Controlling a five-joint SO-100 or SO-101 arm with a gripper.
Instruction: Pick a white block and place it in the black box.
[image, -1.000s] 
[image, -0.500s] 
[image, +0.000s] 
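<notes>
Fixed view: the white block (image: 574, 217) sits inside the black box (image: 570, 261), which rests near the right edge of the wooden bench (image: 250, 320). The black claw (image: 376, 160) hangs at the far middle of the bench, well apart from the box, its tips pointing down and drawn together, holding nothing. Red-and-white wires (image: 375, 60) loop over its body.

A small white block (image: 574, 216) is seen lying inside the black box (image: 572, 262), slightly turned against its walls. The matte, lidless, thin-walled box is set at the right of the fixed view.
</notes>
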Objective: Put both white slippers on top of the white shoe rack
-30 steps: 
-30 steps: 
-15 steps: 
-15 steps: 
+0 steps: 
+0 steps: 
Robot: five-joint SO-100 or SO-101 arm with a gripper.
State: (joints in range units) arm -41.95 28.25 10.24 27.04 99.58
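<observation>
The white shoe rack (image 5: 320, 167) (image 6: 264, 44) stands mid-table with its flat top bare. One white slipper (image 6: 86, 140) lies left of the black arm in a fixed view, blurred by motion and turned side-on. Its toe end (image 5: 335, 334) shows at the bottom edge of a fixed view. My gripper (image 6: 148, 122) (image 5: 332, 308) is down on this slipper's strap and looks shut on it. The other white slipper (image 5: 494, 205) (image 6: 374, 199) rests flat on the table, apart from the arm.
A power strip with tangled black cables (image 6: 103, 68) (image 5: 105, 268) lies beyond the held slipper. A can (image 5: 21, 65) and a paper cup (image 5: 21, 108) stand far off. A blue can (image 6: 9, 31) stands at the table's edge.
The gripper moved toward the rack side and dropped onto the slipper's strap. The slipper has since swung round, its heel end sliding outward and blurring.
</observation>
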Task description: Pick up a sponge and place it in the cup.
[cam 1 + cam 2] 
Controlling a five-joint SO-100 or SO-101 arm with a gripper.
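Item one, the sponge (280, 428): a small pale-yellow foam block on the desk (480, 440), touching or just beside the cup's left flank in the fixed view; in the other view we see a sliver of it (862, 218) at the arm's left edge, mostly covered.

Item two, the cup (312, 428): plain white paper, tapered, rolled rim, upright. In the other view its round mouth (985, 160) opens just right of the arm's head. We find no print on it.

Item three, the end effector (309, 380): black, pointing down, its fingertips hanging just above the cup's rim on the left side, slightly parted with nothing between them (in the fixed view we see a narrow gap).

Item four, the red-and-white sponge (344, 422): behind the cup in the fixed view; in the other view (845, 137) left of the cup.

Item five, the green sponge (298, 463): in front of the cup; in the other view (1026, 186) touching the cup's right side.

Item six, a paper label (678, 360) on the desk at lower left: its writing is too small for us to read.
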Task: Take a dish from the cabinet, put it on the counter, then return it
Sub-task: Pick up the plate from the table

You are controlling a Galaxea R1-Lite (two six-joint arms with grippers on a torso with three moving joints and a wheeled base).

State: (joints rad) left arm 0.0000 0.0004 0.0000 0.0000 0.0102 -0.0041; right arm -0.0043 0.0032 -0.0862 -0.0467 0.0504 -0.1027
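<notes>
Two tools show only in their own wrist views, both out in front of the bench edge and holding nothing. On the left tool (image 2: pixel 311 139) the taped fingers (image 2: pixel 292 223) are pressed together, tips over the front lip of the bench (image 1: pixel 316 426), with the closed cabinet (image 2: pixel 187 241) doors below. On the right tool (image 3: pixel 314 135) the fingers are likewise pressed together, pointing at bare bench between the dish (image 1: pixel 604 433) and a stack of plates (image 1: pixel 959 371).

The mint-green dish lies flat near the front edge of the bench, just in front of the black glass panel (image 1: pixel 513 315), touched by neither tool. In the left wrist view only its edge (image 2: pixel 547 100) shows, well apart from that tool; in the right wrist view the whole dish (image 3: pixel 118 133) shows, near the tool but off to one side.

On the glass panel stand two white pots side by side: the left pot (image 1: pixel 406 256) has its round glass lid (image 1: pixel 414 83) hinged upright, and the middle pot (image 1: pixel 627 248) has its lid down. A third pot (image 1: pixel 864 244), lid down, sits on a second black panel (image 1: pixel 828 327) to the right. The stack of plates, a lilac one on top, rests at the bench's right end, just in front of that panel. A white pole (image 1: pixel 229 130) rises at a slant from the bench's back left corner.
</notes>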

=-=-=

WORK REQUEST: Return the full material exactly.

REPLY TO THE EXERCISE:
Controlling a five-joint SO-100 or SO-101 arm with a gripper.
Instruction: Pick a white block and place it in the black box.
[image, -1.000s] 
[image, -0.500s] 
[image, +0.000s] 
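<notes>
Fixed view: the white block (image: 574, 217) sits inside the black box (image: 570, 261), which rests near the right edge of the wooden bench (image: 250, 320). The black claw (image: 376, 160) hangs at the far middle of the bench, well apart from the box, its tips pointing down and drawn together, holding nothing. Red-and-white wires (image: 375, 60) loop over its body.

A small white block (image: 574, 216) is seen lying inside the black box (image: 572, 262), slightly turned against its walls. The matte, lidless, thin-walled box is set at the right of the fixed view.
</notes>
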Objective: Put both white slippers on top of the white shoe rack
-30 steps: 
-30 steps: 
-15 steps: 
-15 steps: 
+0 steps: 
+0 steps: 
Robot: five-joint SO-100 or SO-101 arm with a gripper.
State: (joints in range units) arm -41.95 28.25 10.24 27.04 99.58
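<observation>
The white shoe rack (image 5: 320, 167) (image 6: 264, 44) stands mid-table with its flat top bare. One white slipper (image 6: 86, 140) lies left of the black arm in a fixed view, blurred by motion and turned side-on. Its toe end (image 5: 335, 334) shows at the bottom edge of a fixed view. My gripper (image 6: 148, 122) (image 5: 332, 308) is down on this slipper's strap and looks shut on it. The other white slipper (image 5: 494, 205) (image 6: 374, 199) rests flat on the table, apart from the arm.
A power strip with tangled black cables (image 6: 103, 68) (image 5: 105, 268) lies beyond the held slipper. A can (image 5: 21, 65) and a paper cup (image 5: 21, 108) stand far off. A blue can (image 6: 9, 31) stands at the table's edge.
The gripper moved toward the rack side and dropped onto the slipper's strap. The slipper has since swung round, its heel end sliding outward and blurring.
</observation>
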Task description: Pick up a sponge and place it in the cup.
[cam 1 + cam 2] 
Controlling a five-joint SO-100 or SO-101 arm with a gripper.
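Item one, the sponge (280, 428): a small pale-yellow foam block on the desk (480, 440), touching or just beside the cup's left flank in the fixed view; in the other view we see a sliver of it (862, 218) at the arm's left edge, mostly covered.

Item two, the cup (312, 428): plain white paper, tapered, rolled rim, upright. In the other view its round mouth (985, 160) opens just right of the arm's head. We find no print on it.

Item three, the end effector (309, 380): black, pointing down, its fingertips hanging just above the cup's rim on the left side, slightly parted with nothing between them (in the fixed view we see a narrow gap).

Item four, the red-and-white sponge (344, 422): behind the cup in the fixed view; in the other view (845, 137) left of the cup.

Item five, the green sponge (298, 463): in front of the cup; in the other view (1026, 186) touching the cup's right side.

Item six, a paper label (678, 360) on the desk at lower left: its writing is too small for us to read.
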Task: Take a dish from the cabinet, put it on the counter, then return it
Sub-task: Pick up the plate from the table

You are controlling a Galaxea R1-Lite (two six-joint arms with grippers on a torso with three moving joints and a wheeled base).

State: (joints rad) left arm 0.0000 0.0004 0.0000 0.0000 0.0102 -0.0041; right arm -0.0043 0.0032 -0.0862 -0.0467 0.0504 -0.1027
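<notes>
Two tools show only in their own wrist views, both out in front of the bench edge and holding nothing. On the left tool (image 2: pixel 311 139) the taped fingers (image 2: pixel 292 223) are pressed together, tips over the front lip of the bench (image 1: pixel 316 426), with the closed cabinet (image 2: pixel 187 241) doors below. On the right tool (image 3: pixel 314 135) the fingers are likewise pressed together, pointing at bare bench between the dish (image 1: pixel 604 433) and a stack of plates (image 1: pixel 959 371).

The mint-green dish lies flat near the front edge of the bench, just in front of the black glass panel (image 1: pixel 513 315), touched by neither tool. In the left wrist view only its edge (image 2: pixel 547 100) shows, well apart from that tool; in the right wrist view the whole dish (image 3: pixel 118 133) shows, near the tool but off to one side.

On the glass panel stand two white pots side by side: the left pot (image 1: pixel 406 256) has its round glass lid (image 1: pixel 414 83) hinged upright, and the middle pot (image 1: pixel 627 248) has its lid down. A third pot (image 1: pixel 864 244), lid down, sits on a second black panel (image 1: pixel 828 327) to the right. The stack of plates, a lilac one on top, rests at the bench's right end, just in front of that panel. A white pole (image 1: pixel 229 130) rises at a slant from the bench's back left corner.
</notes>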

No more work remains on this exercise.